There is a bell in the lobby of the office that you are supposed to ring when you COS and planned to ring it and walk out. Little did I know that there is a whole ceremony attached to the ringing of the bell and that Edelveis, the receptionist, was not going to allow me to ring and run. Shocked that I would be so sneaky, she immediately got on the office intercom (which I didn’t even know existed until that morning) to summon everyone. There were palabras (words) and hugs and the reading of a special poem and many, many “Thank you for your service”s and I got a little misty eyed. This was really the end. I rang the bell and it was official. RPCV.

Posted in Post Volunteer Life, Uncategorized | 2 Comments

RPCV

Obviously I am going to be writing a longer post about my last days in Guatemala, but I’m headed to the airport right now and just wanted to post it officially – I am an RPCV.

Posted in Post Volunteer Life | Leave a comment

Hasta Pronto, I Hope

Leading up to this point the main emotion I’ve felt has been excitement. Excitement to get home, to see my sister, to go back to school, to eat pad thai and take baths… People would ask how it feels to be so close to being done and my immediate response was, “AWESOME.” And I had been under the impression that this was the only way I would feel, that this excitement would take me from Santa Maria all the way home. I was wrong.

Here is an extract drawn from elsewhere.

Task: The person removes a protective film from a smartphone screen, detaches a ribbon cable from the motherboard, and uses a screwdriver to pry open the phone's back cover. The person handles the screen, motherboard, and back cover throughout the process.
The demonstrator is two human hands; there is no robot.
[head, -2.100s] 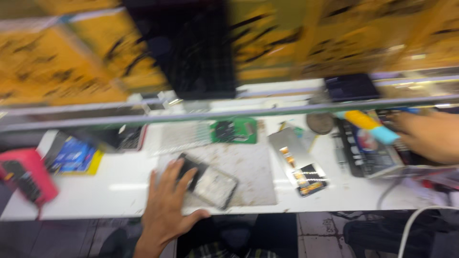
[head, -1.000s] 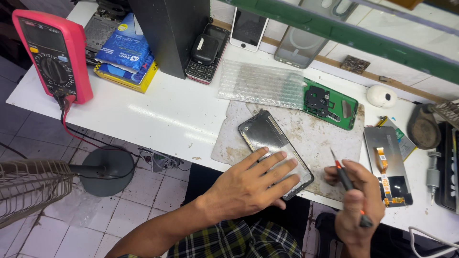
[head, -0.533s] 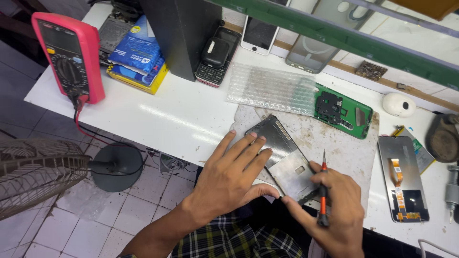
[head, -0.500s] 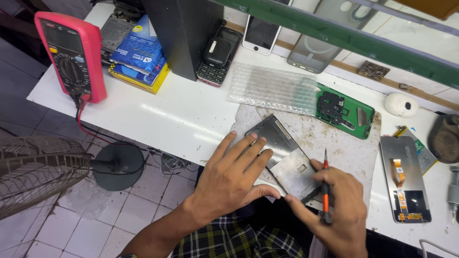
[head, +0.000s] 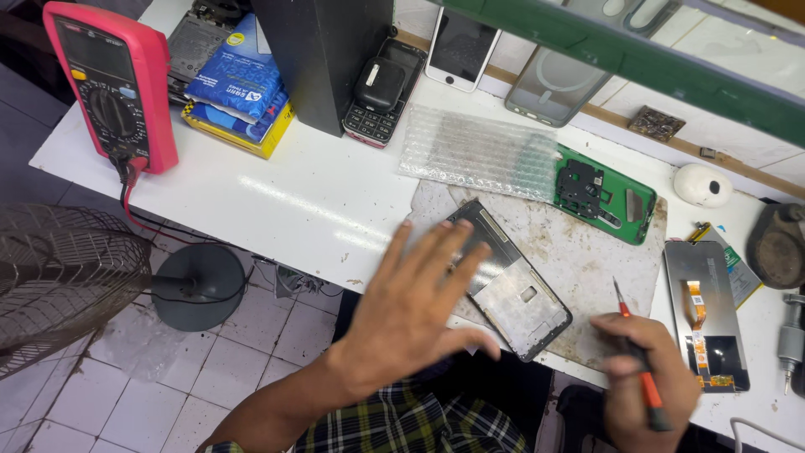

I spent Wednesday through Friday with my training class as we were bombarded with the Close of Service presentations about how to complete your paperwork and what FECA is and how to not bore all your friends back home with your Peace Corps stories. I took the best shower I’ve had in Guatemala in the fancy hotel and allowed myself to eat as many rolls at mealtime as they would give me. I received my certificate for finishing and the staff, including the country director, all said some very complimentary things about me and my service. All of this was nice and only mildly overwhelming and I was still feeling excited until I started to realize: I have to say goodbye to all these people.

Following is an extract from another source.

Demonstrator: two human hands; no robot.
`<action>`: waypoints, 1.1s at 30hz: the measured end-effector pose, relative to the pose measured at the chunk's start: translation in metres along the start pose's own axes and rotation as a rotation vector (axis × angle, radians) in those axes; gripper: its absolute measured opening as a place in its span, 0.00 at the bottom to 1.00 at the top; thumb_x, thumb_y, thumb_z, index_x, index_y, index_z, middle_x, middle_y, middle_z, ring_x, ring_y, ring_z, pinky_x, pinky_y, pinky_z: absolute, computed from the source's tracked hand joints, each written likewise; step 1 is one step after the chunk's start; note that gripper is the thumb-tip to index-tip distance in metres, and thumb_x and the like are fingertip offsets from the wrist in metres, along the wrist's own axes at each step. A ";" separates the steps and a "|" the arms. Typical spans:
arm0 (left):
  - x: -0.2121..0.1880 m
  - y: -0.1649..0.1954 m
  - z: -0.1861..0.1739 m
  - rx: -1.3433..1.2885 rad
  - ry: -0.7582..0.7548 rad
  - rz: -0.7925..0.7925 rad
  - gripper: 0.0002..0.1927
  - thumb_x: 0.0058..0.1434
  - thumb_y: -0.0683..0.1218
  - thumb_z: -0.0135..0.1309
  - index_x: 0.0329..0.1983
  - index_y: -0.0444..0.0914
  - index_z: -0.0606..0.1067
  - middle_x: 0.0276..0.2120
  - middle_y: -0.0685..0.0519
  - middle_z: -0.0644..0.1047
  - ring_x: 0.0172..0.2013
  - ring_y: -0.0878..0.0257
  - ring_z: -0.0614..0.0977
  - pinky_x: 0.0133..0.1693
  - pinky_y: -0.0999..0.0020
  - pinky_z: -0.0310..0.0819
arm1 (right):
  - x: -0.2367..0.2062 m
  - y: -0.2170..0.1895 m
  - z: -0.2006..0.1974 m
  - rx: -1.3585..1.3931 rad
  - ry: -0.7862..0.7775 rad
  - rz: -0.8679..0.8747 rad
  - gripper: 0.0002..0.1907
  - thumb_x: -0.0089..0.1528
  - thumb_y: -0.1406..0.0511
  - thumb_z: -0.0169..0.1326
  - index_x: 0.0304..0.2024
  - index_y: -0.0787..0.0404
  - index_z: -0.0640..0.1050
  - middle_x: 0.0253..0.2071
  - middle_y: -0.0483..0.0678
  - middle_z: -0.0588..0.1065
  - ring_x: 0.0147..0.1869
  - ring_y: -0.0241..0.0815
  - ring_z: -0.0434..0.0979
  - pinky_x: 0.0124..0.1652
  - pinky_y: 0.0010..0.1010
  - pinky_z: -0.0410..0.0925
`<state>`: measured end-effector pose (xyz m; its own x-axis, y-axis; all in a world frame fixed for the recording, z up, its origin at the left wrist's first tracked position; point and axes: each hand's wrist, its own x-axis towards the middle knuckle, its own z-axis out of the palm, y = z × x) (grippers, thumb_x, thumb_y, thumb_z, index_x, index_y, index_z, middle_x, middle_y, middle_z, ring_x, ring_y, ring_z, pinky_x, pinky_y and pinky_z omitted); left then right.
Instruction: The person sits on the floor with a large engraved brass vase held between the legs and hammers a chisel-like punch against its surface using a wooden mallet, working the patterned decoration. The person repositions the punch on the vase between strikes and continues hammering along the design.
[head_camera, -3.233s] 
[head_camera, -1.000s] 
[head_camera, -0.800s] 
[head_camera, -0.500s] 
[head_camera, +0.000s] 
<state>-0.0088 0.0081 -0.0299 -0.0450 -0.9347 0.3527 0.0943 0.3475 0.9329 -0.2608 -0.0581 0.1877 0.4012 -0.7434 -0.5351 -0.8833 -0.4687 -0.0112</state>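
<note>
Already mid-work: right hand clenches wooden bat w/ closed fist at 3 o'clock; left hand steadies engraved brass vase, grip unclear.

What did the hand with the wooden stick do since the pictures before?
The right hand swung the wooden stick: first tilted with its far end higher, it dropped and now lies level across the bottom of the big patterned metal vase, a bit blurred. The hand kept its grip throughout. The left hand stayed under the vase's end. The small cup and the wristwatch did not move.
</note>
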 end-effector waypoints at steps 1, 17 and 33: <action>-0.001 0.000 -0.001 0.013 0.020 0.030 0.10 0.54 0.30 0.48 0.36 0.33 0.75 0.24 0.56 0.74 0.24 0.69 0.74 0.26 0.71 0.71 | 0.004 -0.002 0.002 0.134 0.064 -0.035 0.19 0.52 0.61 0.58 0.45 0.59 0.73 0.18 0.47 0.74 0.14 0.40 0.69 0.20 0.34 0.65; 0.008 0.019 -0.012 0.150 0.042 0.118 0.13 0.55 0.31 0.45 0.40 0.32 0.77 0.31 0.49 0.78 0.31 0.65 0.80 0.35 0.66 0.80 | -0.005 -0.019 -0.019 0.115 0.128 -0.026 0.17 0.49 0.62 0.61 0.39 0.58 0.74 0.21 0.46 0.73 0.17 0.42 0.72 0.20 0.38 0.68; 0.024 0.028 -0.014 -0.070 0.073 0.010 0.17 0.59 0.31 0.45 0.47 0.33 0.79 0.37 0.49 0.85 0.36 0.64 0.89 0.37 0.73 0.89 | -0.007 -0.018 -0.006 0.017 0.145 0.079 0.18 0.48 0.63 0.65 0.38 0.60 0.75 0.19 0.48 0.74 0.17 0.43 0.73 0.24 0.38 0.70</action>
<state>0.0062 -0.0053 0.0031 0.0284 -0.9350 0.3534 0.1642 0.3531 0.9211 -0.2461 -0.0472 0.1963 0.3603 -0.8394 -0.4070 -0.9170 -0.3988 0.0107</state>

As we watched a slideshow of some choice images from the last 24 months I was blown away, all over again, by the incredible individuals that I started this journey with. (As a further testament to their awesomeness, 8 of the 13 people remaining in our group are actually seeking to extend their service.) I have climbed volcanoes, ridden long hours in camionetas, suffered through boring meetings, ziplined through forests, killed chickens, participated in donut eating contests, gotten lost, gone skinny dipping, enjoyed countless happy hours, shared chisme and secrets, faced bolos and angry chuchos, laid on the beach, been stranded, attempted to learn how to juggle, hated life and loved it – and all with these people. When you get to staging in Washington D.C. the facilitators tell you to look around because these strangers will end up being some of the most important people in your life. And you smile and nod, but really I did not comprehend the depth to which I would grow to love and value the people in my training class.

As if that weren’t enough, we (people in our training class along with some other volunteer friends from other programs) then spent the weekend eating delicious pizza and yelling throughout spirited games of spoons, cornhole and taboo. I realized that if I hadn’t stayed and moved out to the Occidente I probably wouldn’t have met half of the people sitting around laughing with me. For the first time I felt truly at peace with my decision to stick it out until August, but also incredibly sad that here were simply more people I’m leaving.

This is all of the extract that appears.